How old was your child when they were diagnosed with SIOD?
Emily was first officially diagnosed in the Spring of 2017 at 15 years old. We started with an Endocrinologist who eventually sent us to a Genetic specialist. It took a while to get appointments with the right doctors since we started this journey trying to figure out why she was not growing. Initially she was diagnosed with Spondyloepiphyseal dysplasia. It was then suggested that we have a genetic panel done which came back with the SIOD diagnosis. Once diagnosed with SIOD the next stop was nephrology where she was diagnosed with FSGS.
What were your thoughts when you FIRST learned that your child was diagnosed with SIOD?
At first we couldn’t even wrap our heads around the term “rare genetic disease”. Once it sunk in for me I felt guilty that this was something we caused and she’d have to live with her whole life! This weighed so heavy on my heart and it always will.
What are some of the medical complications that have occured because of SIOD?

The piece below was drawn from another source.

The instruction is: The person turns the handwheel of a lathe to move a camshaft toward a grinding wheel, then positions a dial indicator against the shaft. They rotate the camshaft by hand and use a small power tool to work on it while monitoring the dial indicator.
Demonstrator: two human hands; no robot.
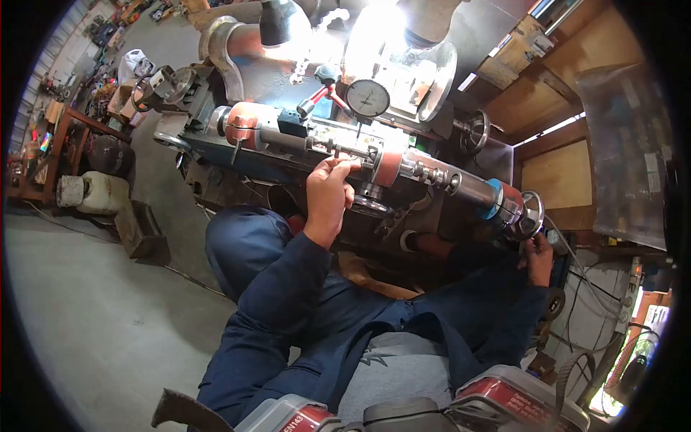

To date Emily's biggest issue is FSGS. She also suffers from severe eczema but we have no clue if this has anything to do with SIOD. She has also had issues with her hips which has been limited since she stopped doing competitive dance. We are thankful for this although we really do not know what the future holds for her.
What has your child's treatment plan looked like?
Currently she takes medication to control the FSGS. She has frequent labs done to check her levels. We have an orthopedic for her hip pain as well. It is challenging to find doctors to fully treat SIOD here in New Jersey. We do not feel that any one doctor is truly invested.
What challenges does your family face because of SIOD?
Currently we have no severe challenges although we know this could quickly change.
What would a cure mean to you and your child?
A cure would mean not depending on daily medication and relief from the fear of the unknown future of other symptoms and issues which could arise.